=== TASK INSTRUCTIONS ===
Quote the whole listing word for word. Do not include the pictures.

=== DATA ===
- Opening Delimiter -

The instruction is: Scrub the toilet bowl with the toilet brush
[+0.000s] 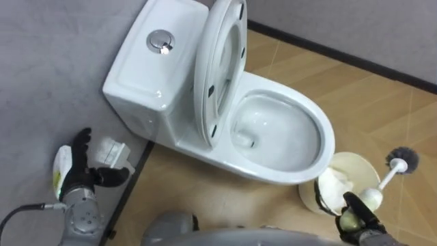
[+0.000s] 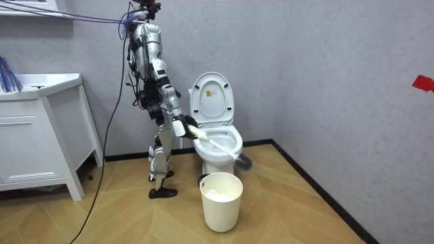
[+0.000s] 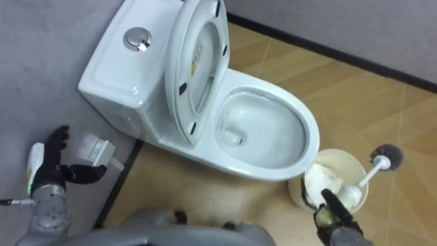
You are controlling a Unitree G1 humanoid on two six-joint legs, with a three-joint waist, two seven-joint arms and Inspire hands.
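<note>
The brush is outside the toilet. Its bristle head hangs in the air to the right of the bowl's front, past a bin that stands just beside that front. The right robot hand grasps its handle. The left robot hand is released, fingers straight, to the left of the toilet's tank. The toilet's seat is raised.

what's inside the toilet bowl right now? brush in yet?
Bare glossy toilet bowl with the drain opening at the bottom; no brush in it. The toilet brush is outside, in the right hand by the bin. Under the near rim is hidden.
</note>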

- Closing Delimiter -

=== REPLY TO THE EXERCISE ===
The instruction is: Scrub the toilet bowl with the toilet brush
[+0.000s] 
[+0.000s] 
[+0.000s] 
You are controlling a Unitree G1 humanoid on two six-joint legs, with a three-joint waist, two seven-joint arms and Inspire hands.
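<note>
The brush is outside the toilet. Its bristle head hangs in the air to the right of the bowl's front, past a bin that stands just beside that front. The right robot hand grasps its handle. The left robot hand is released, fingers straight, to the left of the toilet's tank. The toilet's seat is raised.

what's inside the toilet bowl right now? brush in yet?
Bare glossy toilet bowl with the drain opening at the bottom; no brush in it. The toilet brush is outside, in the right hand by the bin. Under the near rim is hidden.
</note>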

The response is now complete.